Reproduce exactly the lines from the start of the records through the line containing "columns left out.", both included. Leave the pictures out.
Start of DATA
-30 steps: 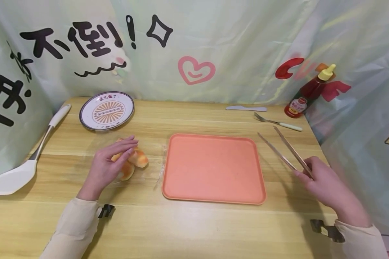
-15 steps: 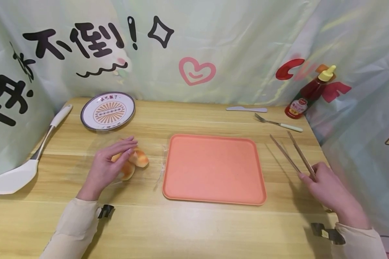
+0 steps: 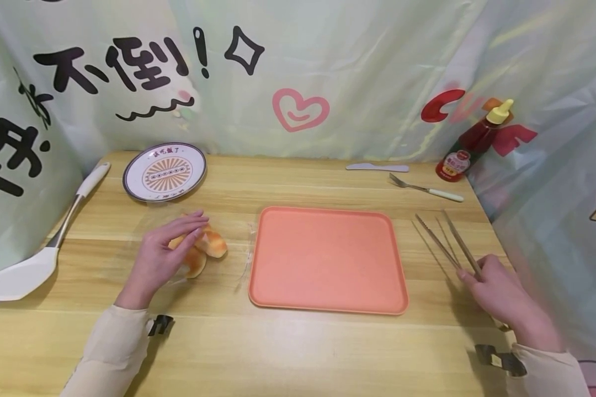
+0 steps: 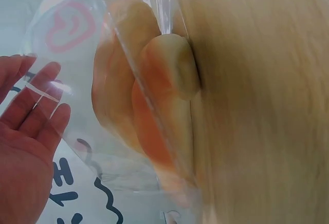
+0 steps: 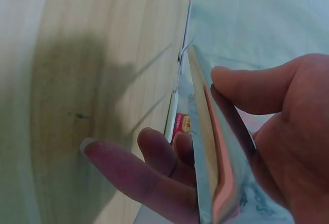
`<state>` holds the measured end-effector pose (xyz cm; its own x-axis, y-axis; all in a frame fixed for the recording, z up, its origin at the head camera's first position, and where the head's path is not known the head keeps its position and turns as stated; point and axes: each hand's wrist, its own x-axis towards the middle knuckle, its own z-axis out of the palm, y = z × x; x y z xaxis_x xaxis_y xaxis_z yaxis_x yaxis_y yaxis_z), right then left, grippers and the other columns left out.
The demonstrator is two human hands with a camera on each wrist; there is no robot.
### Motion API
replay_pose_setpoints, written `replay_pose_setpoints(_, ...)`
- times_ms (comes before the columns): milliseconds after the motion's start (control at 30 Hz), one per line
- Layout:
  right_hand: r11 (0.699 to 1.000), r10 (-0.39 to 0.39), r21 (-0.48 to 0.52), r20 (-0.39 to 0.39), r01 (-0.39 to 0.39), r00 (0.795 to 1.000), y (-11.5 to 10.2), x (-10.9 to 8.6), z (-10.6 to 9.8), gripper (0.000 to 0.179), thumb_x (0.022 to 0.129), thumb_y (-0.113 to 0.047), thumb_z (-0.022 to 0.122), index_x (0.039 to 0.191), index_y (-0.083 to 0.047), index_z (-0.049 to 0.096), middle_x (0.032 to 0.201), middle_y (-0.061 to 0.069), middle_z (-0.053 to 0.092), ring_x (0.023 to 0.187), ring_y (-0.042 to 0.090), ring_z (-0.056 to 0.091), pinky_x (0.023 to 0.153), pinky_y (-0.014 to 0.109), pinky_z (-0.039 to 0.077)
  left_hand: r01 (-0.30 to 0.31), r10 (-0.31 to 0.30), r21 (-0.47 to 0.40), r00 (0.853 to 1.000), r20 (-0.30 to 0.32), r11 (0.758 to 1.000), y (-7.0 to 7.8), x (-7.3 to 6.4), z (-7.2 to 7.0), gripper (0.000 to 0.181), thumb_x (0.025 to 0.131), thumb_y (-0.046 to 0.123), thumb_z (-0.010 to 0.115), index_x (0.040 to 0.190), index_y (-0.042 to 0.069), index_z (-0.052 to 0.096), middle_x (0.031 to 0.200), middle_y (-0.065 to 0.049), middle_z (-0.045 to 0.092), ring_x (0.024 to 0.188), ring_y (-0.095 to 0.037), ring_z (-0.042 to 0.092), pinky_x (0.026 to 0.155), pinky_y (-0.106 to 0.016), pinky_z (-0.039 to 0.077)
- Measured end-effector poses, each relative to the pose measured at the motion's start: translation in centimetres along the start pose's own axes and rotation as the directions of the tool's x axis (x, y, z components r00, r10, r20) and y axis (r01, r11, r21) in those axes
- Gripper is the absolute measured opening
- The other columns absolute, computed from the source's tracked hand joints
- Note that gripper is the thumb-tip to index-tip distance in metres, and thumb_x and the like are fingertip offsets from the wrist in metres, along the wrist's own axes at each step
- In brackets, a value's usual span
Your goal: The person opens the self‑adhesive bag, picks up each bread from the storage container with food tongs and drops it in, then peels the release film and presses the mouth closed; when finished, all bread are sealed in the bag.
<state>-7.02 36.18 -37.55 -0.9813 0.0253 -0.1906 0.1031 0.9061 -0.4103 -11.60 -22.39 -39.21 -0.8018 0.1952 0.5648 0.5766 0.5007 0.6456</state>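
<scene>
Over bread rolls (image 3: pixel 216 244) on the left of the table, my left hand (image 3: pixel 166 248) holds the clear plastic bag (image 4: pixel 77 106) around them. The left wrist view shows thumb and fingers at the bag's raised upper part, with the orange-brown rolls lying together inside. To the right, my right hand (image 3: pixel 504 292) grips metal tongs (image 3: pixel 462 244) between thumb and fingers. The tongs' arms stand apart with nothing between them, pointing away above the table. Between the hands lies a bare pink tray (image 3: pixel 328 259).
A patterned plate (image 3: pixel 165 172) stands behind the bread. Along the left edge lies a white spatula (image 3: pixel 67 218). A table knife (image 3: pixel 376 167), a fork (image 3: pixel 424 188) and a red sauce bottle (image 3: pixel 469 148) are at the back right. Fabric hangs behind the table.
My right hand has shifted slightly right and towards me, carrying the tongs, whose tips are now right of and nearer than before. My left hand has stayed at the bag.
</scene>
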Motion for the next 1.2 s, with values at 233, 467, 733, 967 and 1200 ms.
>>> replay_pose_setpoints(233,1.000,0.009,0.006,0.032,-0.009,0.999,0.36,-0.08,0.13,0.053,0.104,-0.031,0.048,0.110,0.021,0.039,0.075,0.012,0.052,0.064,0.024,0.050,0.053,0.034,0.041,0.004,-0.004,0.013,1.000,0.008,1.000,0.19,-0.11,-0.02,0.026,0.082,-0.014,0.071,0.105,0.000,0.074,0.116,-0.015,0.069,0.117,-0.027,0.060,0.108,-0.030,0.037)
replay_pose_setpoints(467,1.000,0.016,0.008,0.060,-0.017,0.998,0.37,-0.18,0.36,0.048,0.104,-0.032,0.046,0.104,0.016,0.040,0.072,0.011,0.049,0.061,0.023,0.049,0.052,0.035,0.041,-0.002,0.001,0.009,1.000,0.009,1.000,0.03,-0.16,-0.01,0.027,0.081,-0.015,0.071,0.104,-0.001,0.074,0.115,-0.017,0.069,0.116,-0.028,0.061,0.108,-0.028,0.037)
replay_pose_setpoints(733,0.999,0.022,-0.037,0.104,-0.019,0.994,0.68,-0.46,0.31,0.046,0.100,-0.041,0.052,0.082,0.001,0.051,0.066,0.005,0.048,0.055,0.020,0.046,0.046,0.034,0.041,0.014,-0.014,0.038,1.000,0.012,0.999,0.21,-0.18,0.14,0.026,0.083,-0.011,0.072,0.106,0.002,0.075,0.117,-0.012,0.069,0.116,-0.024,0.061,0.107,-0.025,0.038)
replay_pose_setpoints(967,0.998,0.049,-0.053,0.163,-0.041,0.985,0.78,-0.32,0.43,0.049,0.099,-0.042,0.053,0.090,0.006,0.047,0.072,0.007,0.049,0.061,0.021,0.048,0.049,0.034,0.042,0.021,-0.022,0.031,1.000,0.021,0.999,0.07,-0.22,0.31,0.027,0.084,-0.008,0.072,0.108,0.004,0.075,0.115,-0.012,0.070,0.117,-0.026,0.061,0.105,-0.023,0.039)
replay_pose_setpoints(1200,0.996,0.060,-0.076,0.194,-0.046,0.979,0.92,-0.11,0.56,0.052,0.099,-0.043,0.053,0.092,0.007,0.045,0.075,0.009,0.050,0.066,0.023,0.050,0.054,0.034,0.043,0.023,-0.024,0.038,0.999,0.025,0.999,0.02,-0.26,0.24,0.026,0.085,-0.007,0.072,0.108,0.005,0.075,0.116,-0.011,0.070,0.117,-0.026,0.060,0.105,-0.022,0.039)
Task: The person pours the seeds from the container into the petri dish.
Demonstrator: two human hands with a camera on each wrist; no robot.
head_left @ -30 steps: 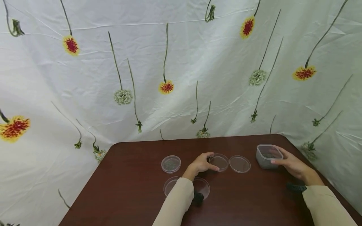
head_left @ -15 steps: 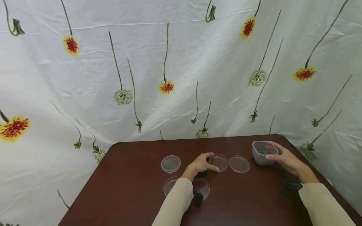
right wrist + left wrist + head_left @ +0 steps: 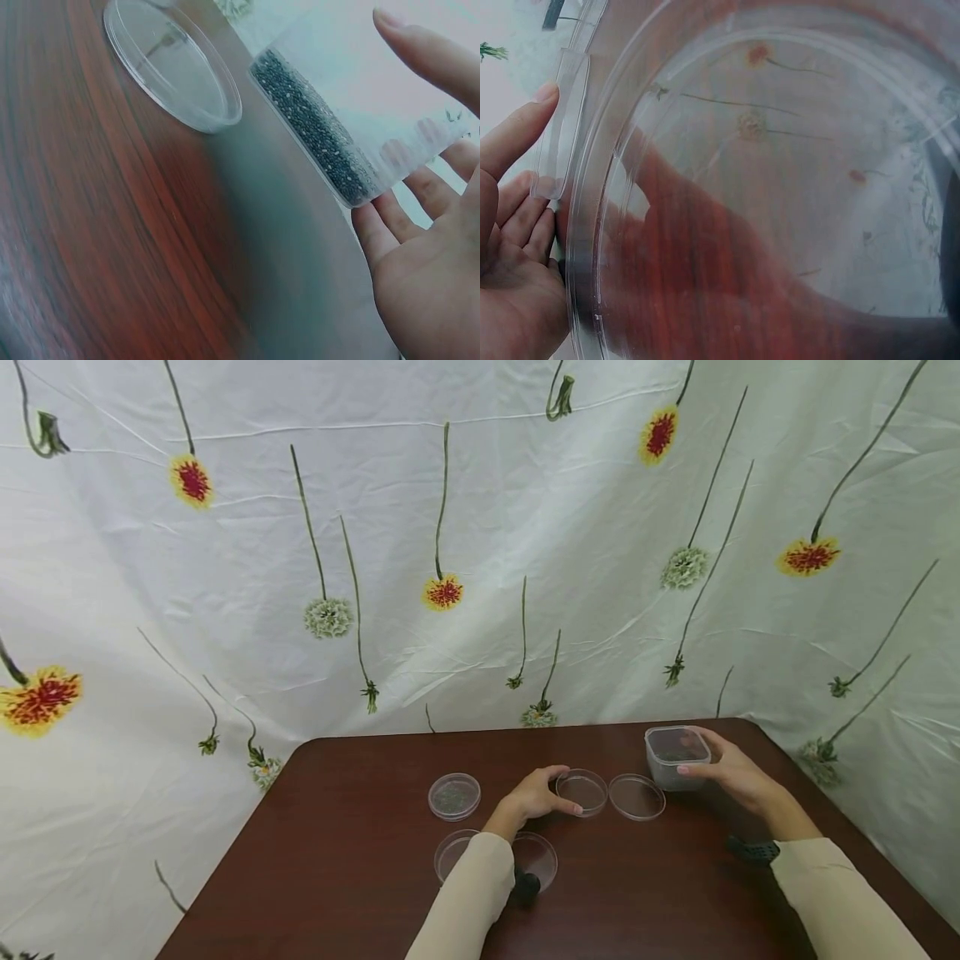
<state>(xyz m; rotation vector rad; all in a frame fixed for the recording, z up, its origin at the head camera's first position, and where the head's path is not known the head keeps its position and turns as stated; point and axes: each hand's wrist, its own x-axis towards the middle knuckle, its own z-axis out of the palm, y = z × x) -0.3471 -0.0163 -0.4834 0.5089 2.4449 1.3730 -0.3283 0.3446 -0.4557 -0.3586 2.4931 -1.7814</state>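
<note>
My left hand (image 3: 534,793) pinches the rim of a clear petri dish (image 3: 583,790) between thumb and fingers, and the dish lies flat on the brown table. To the right sits a second clear petri dish (image 3: 637,797) that no hand touches. My right hand (image 3: 738,774) grips a translucent square plastic tub (image 3: 677,770) by its right side, just behind and right of that second dish. Small dark seeds (image 3: 311,127) fill the tub's lower part in the right wrist view. The tub seems raised off the tabletop.
A petri dish (image 3: 453,798) with something greenish in it lies left of my left hand. Nearer me are two more clear dishes, the left one (image 3: 452,853) and the right one (image 3: 538,858), partly covered by my left sleeve (image 3: 472,885). A flowered cloth (image 3: 480,527) hangs behind the table.
My right hand has carried the tub leftward and slightly toward the table's far edge, close to the second dish. My left hand and the dishes have stayed in place.
</note>
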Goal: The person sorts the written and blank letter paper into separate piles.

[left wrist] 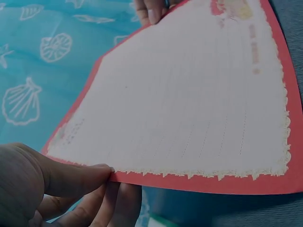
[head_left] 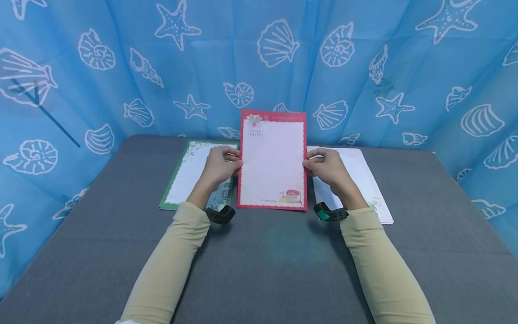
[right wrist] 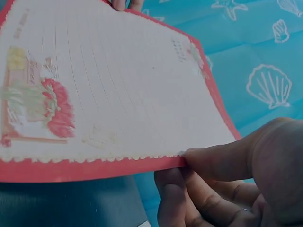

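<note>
A red-bordered sheet of letter paper (head_left: 273,162), with a flower print at its top left and a small house-like print at its bottom right, is held up between both hands. My left hand (head_left: 220,165) pinches its left edge, thumb on the printed face and fingers behind, as the left wrist view shows. On the opposite edge my right hand (head_left: 327,167) pinches it the same way. Faint ruled lines run across the sheet in the right wrist view. Behind the left hand lies green-bordered paper (head_left: 184,175), partly covered by that hand. White paper (head_left: 358,166) lies under the right hand.
A dark grey cloth covers the table (head_left: 267,270). Behind it hangs a blue curtain (head_left: 226,54) printed with white shells and starfish. Each wrist wears a black band (head_left: 220,215), and the sleeves are beige.
</note>
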`<action>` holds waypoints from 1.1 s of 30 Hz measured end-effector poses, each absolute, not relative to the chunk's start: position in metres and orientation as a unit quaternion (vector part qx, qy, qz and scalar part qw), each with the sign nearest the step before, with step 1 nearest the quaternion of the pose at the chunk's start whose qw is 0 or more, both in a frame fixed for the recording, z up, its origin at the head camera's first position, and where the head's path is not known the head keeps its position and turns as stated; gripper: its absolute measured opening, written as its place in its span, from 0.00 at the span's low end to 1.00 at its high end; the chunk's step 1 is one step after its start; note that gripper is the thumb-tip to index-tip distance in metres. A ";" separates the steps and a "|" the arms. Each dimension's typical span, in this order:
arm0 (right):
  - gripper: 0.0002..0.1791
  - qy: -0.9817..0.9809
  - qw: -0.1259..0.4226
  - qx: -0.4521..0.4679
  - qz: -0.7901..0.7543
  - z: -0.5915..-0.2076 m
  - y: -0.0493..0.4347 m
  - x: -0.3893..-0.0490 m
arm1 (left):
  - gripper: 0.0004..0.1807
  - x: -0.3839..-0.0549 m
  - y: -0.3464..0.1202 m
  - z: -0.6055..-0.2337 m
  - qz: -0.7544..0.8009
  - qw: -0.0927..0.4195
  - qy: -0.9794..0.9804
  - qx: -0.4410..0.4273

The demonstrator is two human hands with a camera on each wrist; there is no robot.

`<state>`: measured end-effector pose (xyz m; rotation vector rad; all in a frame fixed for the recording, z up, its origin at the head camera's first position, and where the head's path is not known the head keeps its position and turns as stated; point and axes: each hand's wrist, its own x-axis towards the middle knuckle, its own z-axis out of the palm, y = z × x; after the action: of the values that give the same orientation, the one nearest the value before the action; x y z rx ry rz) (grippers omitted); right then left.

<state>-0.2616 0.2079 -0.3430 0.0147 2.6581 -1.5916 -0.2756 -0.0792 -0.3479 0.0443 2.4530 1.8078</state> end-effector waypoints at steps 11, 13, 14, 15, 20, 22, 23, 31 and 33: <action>0.16 0.827 0.005 -0.013 -0.562 -0.334 0.186 -0.257 | 0.16 -0.275 -0.104 -0.332 0.617 0.050 0.785 0.000; 0.16 0.819 0.013 -0.013 -0.573 -0.335 0.180 -0.258 | 0.16 -0.276 -0.111 -0.330 0.611 0.052 0.790 -0.010; 0.16 0.817 0.018 -0.013 -0.577 -0.336 0.176 -0.259 | 0.16 -0.276 -0.114 -0.330 0.608 0.052 0.792 -0.017; 0.16 0.813 0.022 -0.013 -0.581 -0.337 0.173 -0.260 | 0.16 -0.277 -0.118 -0.329 0.604 0.052 0.795 -0.023; 0.14 0.801 0.030 -0.030 -0.597 -0.340 0.151 -0.266 | 0.17 -0.276 -0.136 -0.327 0.576 0.047 0.814 -0.052; 0.13 0.795 0.029 -0.040 -0.605 -0.341 0.142 -0.267 | 0.17 -0.275 -0.143 -0.326 0.565 0.047 0.822 -0.059; 0.13 0.792 0.029 -0.044 -0.608 -0.342 0.138 -0.268 | 0.17 -0.275 -0.146 -0.326 0.562 0.046 0.824 -0.063; 0.11 0.778 0.044 -0.046 -0.625 -0.345 0.109 -0.274 | 0.20 -0.271 -0.172 -0.317 0.558 0.044 0.823 -0.093; 0.11 0.777 0.049 -0.038 -0.626 -0.348 0.101 -0.275 | 0.20 -0.271 -0.176 -0.317 0.546 0.043 0.830 -0.108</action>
<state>-0.2752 0.1007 -0.3477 -0.1165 2.3684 -1.9078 -0.2707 -0.1761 -0.3169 -0.3295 2.5381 1.6683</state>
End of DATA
[EXERCISE ANSWER]:
-30 steps: 
-15 steps: 
+0 steps: 
+0 steps: 
+0 steps: 
`<state>` holds the measured end-effector pose (xyz cm; its own x-axis, y-axis; all in a frame fixed for the recording, z up, its origin at the head camera's first position, and where the head's path is not known the head keeps its position and turns as stated; point and axes: each hand's wrist, its own x-axis towards the middle knuckle, its own z-axis out of the palm, y = z × x; x y z xaxis_x xaxis_y xaxis_z yaxis_x yaxis_y yaxis_z), right then left, grippers and the other columns left out.

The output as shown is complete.